**Requirement:**
Which of the lines below hold the word "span"? Pull each of them out.

**Given data:**
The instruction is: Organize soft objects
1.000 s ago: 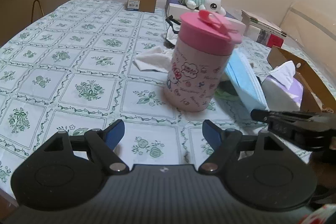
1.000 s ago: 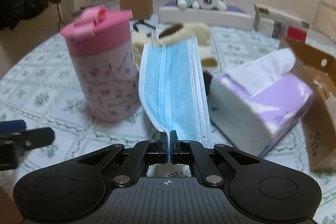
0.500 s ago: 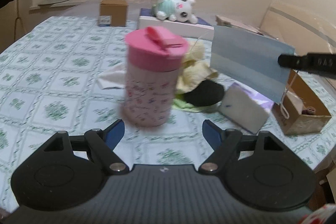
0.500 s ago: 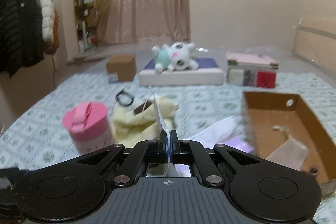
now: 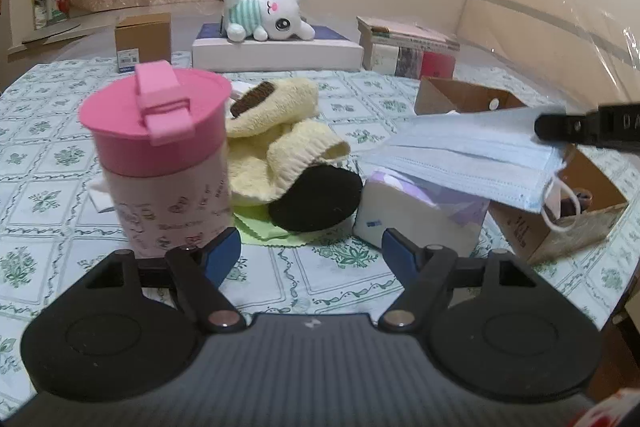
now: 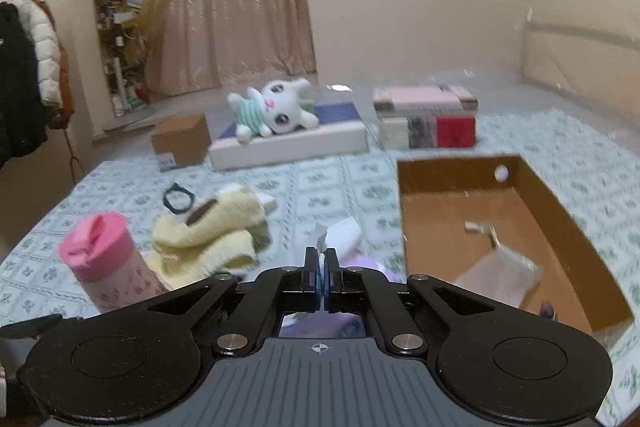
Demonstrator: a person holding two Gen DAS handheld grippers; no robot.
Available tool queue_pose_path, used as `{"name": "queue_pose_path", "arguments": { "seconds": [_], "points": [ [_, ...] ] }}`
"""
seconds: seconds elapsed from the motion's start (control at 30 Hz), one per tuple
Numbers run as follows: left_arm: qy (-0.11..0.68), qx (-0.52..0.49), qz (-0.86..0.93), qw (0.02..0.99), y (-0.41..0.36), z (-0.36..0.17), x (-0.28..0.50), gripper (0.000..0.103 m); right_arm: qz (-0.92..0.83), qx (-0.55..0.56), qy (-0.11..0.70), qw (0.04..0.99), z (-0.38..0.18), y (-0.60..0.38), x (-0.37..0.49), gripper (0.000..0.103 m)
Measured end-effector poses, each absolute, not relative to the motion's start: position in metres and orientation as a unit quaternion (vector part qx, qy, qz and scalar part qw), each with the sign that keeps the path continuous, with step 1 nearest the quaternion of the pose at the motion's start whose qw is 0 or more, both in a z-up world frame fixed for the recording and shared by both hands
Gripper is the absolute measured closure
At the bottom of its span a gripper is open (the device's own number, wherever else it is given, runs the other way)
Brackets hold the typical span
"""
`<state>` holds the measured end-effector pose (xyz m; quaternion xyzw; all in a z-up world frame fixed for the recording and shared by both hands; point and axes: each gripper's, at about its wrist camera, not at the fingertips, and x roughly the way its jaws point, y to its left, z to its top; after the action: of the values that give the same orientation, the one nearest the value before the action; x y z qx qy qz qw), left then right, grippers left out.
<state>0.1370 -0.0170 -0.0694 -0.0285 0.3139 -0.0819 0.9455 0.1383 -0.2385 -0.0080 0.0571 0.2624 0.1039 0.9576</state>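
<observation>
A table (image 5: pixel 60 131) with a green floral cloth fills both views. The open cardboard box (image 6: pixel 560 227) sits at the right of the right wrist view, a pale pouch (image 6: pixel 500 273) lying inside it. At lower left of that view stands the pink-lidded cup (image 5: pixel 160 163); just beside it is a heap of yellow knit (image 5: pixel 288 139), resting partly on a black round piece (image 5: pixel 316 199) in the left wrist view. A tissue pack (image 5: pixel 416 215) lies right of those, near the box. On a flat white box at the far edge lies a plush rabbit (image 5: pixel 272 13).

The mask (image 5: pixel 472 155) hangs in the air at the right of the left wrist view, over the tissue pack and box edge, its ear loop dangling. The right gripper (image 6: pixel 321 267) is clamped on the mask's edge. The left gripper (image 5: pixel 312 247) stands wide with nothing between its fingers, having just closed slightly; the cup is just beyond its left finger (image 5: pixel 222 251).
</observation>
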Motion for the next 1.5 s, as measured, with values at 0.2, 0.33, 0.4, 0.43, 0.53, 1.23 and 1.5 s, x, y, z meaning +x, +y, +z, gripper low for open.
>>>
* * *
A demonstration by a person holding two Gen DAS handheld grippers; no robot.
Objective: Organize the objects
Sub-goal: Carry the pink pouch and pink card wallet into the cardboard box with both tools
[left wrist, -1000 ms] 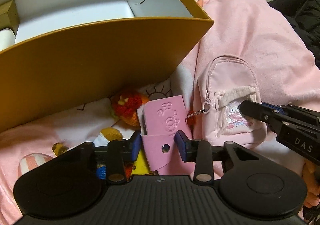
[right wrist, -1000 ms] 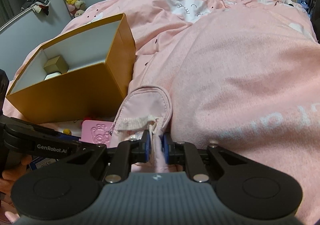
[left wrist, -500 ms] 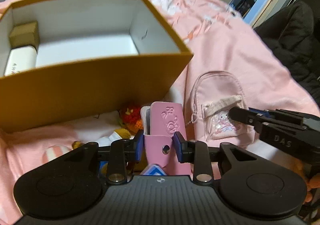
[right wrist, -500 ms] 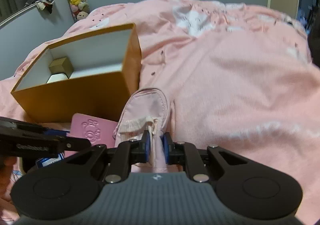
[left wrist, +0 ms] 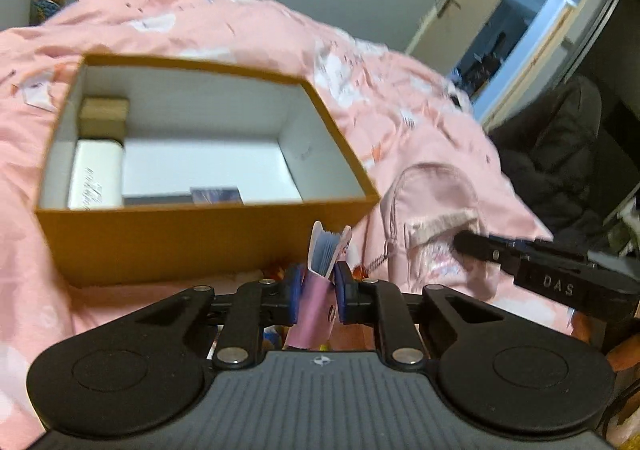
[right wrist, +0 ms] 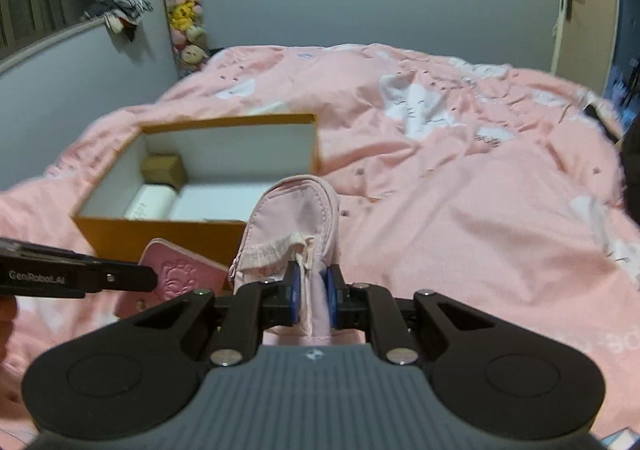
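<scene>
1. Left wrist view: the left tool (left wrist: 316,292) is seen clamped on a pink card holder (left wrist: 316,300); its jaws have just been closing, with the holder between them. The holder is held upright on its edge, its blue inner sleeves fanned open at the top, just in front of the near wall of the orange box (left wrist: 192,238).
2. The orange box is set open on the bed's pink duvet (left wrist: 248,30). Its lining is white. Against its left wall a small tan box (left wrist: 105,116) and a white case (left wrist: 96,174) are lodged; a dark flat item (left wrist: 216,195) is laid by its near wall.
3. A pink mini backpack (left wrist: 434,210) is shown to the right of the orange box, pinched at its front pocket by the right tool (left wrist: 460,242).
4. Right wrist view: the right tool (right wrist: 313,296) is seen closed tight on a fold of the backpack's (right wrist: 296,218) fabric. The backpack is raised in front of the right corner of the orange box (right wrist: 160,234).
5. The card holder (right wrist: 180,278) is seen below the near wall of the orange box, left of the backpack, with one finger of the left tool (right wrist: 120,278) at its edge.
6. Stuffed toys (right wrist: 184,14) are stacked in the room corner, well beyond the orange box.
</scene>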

**Response:**
At the bottom of its span a gripper is open (the device's own number, wherever else it is given, runs the other way)
Brackets hold the typical span

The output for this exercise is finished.